Leadership, not Management
Author Steven Covey wrote in 7 Habits of Highly Effective People that:
“Management is efficiency in climbing the ladder of success; leadership determines whether the ladder is leaning against the right wall.”
Although the Customer Success Leader role is similar to the traditional management functions of the past, the CS Leader must adopt a value-added approach as the business environment changes. Rather than focusing on optimising the usage of your product or solution, the CS leader must acknowledge emerging industry trends and best practices, explore new concepts, raise new ideas, and challenge the status quo. It means looking past the management roles of daily tasks and timelines; instead, the modern CS leader will aspire to drive business outcomes supported by key metrics. Of course, these metrics may change across organisations, for example, revenue, efficiencies or reducing staff costs. Still, regardless of what you are measuring, it is a critical requirement that they are identified early and aligned across all stakeholders.
A Science, not an Art?
“Leaders are born, not made” – well, we have all heard that at some time, and I am sure it is true occasionally. In the UK during the second world war, Winston Churchill seemed to know how to rally and inspire people almost instinctively.
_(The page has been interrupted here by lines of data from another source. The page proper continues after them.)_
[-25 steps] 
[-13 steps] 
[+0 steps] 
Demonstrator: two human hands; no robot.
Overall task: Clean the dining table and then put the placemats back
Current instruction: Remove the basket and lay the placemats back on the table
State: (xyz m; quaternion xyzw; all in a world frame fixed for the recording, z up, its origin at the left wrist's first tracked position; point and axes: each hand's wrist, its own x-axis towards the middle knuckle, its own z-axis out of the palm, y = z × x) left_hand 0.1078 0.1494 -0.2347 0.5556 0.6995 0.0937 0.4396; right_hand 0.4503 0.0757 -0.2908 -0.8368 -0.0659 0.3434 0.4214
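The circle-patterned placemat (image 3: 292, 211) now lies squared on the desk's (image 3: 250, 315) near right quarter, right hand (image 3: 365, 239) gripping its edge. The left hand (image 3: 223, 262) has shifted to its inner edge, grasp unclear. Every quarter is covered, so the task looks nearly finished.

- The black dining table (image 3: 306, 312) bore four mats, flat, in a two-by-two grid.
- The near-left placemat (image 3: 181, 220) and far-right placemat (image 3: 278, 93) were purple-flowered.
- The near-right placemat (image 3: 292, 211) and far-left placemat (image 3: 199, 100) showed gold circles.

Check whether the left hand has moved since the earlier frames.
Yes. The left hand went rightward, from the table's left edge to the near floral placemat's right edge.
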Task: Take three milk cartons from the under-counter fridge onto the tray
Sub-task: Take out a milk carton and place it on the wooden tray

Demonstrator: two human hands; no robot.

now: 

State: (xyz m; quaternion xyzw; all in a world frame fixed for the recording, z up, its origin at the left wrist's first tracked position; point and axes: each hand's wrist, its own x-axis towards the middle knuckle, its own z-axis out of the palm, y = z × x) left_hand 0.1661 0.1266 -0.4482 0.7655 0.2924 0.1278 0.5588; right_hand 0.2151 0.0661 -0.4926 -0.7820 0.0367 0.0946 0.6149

But the rest of us must rely on a combination of science and art to develop leadership skills. Inevitably, you will encounter resistance and conflicting views and opinions in your leadership role. Your instinct may be to barrel ahead, relishing the fight to eventual success. In the short term, this may be a viable tactic – but looked at from a different perspective, what signal is this sending out? Perhaps a single-minded and driven individual ready to fight through to the end. Or someone not prepared to listen, will take opposition personally and remember the slights ‘for the next time’.
Which version do you think is the better image?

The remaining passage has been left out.